Patient Experience
My 82-year-old father's biopsy results were a terrifying mystery until we met Dr. Seçkin Bayar. While other reports gave vague conclusions, Dr. Bayar spent forty minutes with our family, using his tablet to show us microscopic images from Ankara Hospital's system. He explained how he differentiated between atypical hyperplasia and early carcinoma with such clarity that even my father understood. His handwritten note on the report detailing his reasoning gave us confidence to proceed with minimal treatment. Months later, his prediction about the lesion's behavior proved exactly right. This wasn't just pathology—it was medical prophecy.

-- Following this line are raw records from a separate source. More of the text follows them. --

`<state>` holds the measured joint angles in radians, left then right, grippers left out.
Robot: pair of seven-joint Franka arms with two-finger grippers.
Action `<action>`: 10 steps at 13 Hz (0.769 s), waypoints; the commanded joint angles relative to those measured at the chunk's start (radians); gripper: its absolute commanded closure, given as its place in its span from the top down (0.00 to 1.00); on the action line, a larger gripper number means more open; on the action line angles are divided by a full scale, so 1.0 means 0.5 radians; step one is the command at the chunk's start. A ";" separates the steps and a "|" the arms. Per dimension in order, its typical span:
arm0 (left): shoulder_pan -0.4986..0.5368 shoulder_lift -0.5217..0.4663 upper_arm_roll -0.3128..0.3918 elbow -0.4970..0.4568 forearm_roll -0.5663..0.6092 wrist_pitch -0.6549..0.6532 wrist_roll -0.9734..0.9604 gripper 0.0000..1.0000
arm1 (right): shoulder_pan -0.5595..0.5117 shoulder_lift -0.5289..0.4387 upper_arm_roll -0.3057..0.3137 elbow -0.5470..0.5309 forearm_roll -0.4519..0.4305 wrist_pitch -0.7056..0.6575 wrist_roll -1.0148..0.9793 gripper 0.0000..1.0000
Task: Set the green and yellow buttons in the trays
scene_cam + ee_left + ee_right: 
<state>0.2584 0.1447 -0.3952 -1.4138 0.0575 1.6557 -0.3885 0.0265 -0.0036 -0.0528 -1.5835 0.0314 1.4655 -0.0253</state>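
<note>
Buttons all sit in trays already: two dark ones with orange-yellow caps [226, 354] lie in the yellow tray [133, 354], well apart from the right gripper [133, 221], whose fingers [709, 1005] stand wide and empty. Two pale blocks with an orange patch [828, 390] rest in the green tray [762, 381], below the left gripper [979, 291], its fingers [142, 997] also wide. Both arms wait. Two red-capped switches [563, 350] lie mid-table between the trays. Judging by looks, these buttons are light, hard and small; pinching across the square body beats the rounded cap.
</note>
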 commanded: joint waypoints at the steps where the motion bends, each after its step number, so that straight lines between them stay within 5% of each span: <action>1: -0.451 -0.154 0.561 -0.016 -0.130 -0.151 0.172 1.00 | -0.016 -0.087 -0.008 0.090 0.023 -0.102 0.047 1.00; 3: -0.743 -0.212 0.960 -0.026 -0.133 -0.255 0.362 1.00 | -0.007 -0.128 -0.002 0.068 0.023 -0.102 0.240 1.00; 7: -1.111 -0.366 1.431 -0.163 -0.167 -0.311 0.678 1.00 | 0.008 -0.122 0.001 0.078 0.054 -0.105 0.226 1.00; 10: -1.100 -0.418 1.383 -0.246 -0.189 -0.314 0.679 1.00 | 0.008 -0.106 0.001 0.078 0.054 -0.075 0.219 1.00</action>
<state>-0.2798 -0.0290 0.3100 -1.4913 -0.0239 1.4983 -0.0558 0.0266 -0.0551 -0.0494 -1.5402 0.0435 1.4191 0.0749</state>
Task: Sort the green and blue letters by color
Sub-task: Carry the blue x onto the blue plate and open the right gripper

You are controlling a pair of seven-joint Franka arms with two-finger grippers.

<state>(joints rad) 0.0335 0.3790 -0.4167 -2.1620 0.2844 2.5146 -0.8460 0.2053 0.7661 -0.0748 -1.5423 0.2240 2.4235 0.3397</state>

During my daughter's emergency appendectomy at Ankara Hospital, the surgeon found unexpected tissue. At 2 AM, Dr. Bayar was called in. What happened next changed everything. Instead of just processing the sample, he came to the surgical floor, reviewed the real-time images with the team, and suggested an immediate frozen section analysis for a rare pediatric condition none of us had considered. His calm insistence revealed a benign but complex inflammatory mimic of lymphoma, saving my 9-year-old from unnecessary chemotherapy. He followed up for weeks, checking on her recovery. We didn't meet him during a routine visit—he emerged from the lab in our darkest moment and became our guardian.
As a medical student observing in the pathology department, I witnessed Dr. Bayar's unique teaching approach. A routine gallbladder specimen arrived from what seemed like a standard cholecystectomy. While others would have signed it out quickly, he assembled three residents and demonstrated how the subtle wall thickening pattern suggested an underlying genetic syndrome. He contacted the surgeon, recommended specific genetic testing for the patient's family, and later proved correct—identifying a hereditary cancer risk in multiple relatives. He turned a simple specimen into a family's preventive healthcare map. His work doesn't just diagnose; it reverberates through generations.
After three inconclusive biopsies abroad for my persistent oral lesions, I came to Ankara Hospital desperate. Dr. Bayar didn't just examine my new biopsy—he requested my previous international slides be sent. He spent two days comparing them, creating a digital timeline of cellular changes. His report was a narrative: eight pages tracing the evolution from reactive changes to early malignant transformation, with photographic evidence at each stage. He then personally video-called my oncologist in Germany to explain his findings. The precision was breathtaking. He didn't see slides; he read a disease's autobiography written in cells.